Note : to associate a model to a language, update the `_pretrained` global variable at the end of the `models/tts/__init__.py` file. The `key` is the language and the `value` is the model's name.

### TTS on text

This function generates audios based on the provided (list of) text(s). 

By default, the model does not re-generate sentences if they have already been generated. This behavior can modified by passing the `overwrite = True` argument, to force regeneration. Note that for `SV2TTS`-based models, `overwrite` is `True` by default, as those models are designed to have multiple intonations based on the input embeddings. 

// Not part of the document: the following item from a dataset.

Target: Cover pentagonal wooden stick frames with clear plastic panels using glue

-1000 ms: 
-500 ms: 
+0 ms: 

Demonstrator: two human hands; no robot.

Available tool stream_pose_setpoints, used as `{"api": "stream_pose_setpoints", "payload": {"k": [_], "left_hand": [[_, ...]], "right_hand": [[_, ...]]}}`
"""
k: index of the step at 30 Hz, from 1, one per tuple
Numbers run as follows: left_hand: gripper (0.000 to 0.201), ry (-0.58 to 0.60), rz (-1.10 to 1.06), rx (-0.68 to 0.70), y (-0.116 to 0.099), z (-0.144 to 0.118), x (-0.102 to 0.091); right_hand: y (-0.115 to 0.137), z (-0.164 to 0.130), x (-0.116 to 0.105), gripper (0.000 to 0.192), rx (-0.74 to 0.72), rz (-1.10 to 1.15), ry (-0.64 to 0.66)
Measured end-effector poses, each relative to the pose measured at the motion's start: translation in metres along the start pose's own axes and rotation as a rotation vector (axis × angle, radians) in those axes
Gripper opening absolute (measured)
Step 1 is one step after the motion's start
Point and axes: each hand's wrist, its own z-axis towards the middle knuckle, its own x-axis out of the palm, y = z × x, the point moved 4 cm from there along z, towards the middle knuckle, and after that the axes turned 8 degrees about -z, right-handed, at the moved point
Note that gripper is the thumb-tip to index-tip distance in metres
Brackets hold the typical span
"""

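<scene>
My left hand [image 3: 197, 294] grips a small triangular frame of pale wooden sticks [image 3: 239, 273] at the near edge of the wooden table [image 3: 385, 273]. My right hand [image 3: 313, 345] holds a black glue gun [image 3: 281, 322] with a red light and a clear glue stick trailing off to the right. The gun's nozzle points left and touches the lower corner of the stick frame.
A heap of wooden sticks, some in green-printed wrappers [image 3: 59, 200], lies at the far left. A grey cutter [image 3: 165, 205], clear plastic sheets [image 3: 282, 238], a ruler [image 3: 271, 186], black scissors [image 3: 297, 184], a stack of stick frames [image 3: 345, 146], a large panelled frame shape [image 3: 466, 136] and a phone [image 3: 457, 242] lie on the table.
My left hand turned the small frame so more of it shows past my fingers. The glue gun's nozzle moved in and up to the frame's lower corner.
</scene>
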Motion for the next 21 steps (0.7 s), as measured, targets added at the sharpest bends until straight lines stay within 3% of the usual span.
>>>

In this example, the model is loaded with `lang = 'en'`, which loads the `pretrained_tacotron2` model. In the `models/tts/__init__.py` file, it is possible to modify the association by changing the global `_pretrained` variable. 

In [None]:
from models.tts import tts
from loggers import set_level

text = """
Hello world ! I hope you will enjoy this funny API for Text-To-Speech ! 
"""

set_level('info')

_ = tts(
    text, lang = 'en', directory = 'example_outputs/en', display = True, overwrite = True
)

In [None]:
from models.tts import tts

text = [
    "Bonjour tout le monde ! J'espère que vous allez aimer cette démonstration de voix en français !"
]

_ = tts(
    text, lang = 'fr', directory = 'example_outputs/fr', display = True,  overwrite = True
)

In regular inference, `Tacotron-2` (and `SV2TTS`) models struggle to predict long texts (e.g., longer than ~150 caracters), due to their attention mechanism. To mitigate this limitation, the `attn_mask_win_len` is introduced to dynamically move a sliding window to keep at most the given number of tokens visible by the attention. It is therefore important to correctly set this parameter when your text is too long, or use the `max_text_length` argument to split the text.
The 2nd solution works well, but gives results of lower quality as the model do not have access to the entire text, and will therefore not produce a *smooth and continuous* reading of the text. Nonetheless, the masking feature is still experimental, and may fail in some cases ;) Thanks to the randomness nature of the model, a simple workaround is to re-execute the generation (with `overwrite = True`) to have another result !

In [None]:
from models.tts import tts

text = """
Bonjour tout le monde ! J'espère que vous allez aimer cette démonstration de mon super modèle entrainé avec seulement 20 minutes 
d'audios ! Je ne partagerai pas ce modèle, mais je trouvais ça intéressant de montrer ce qu'il était possible de faire !
"""

_ = tts(
    text, model = 'sv2tts_fine_tuned', directory = 'example_outputs/fr', attn_mask_win_len = 150, display = True, overwrite = True
)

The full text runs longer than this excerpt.